The Dubai Electricity and Water Authority (DEWA) has launched the first initial public offering among 10 planned listings of state-linked companies aimed at reviving the domestic stock exchange.
The state utility announced its intention to float in an emailed statement, adding that the Dubai government planned to offer 3.25 billion shares, or a stake of 6.5 per cent of the company.
A subsequent listing of DEWA is expected on the Dubai Financial Market in April, it said.
The company reported adjusted earnings before interest, taxes, depreciation and amortisation (Ebitda) of AED 12.1 billion ($3.29 billion) last year, with net income of AED 6.6 billion, it said.
The planned listing comes after His Highness Sheikh Maktoum bin Mohammed bin Rashid Al Maktoum, Deputy Ruler of Dubai, Deputy Prime Minister and Minister of Finance, in November announced plans to take 10 government-linked companies public to boost stock market activity.
The listing plans aim to help the Dubai stock market compete more effectively with bigger exchanges in the region.
DEWA expects to pay a minimum annual dividend of AED 6.2 billion ($1.69 billion) over the next five years, starting from October 22, it added, with dividends planned twice a year, in April and October.

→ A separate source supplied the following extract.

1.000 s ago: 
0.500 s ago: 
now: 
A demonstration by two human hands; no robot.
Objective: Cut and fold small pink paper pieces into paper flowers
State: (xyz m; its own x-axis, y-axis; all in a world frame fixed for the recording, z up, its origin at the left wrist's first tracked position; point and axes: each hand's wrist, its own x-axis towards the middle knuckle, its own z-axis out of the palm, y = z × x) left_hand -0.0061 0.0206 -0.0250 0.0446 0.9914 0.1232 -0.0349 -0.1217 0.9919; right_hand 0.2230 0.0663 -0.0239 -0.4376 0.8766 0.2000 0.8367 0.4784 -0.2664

The company is offering two tranches, to institutional investors and retail investors, from March 24.
The shares held by the Dubai government after the IPO are subject to a six-month lock-in period, it said.
Dubai's Emirates NBD is the financial adviser on the transaction and US advisory Moelis & Co is the independent financial adviser.
Citigroup Global Markets, Emirates NBD's investment banking arm, and HSBC are its joint global coordinators, the company said.
Credit Suisse, EFG Hermes, First Abu Dhabi Bank and Goldman Sachs are joint bookrunners, the company added.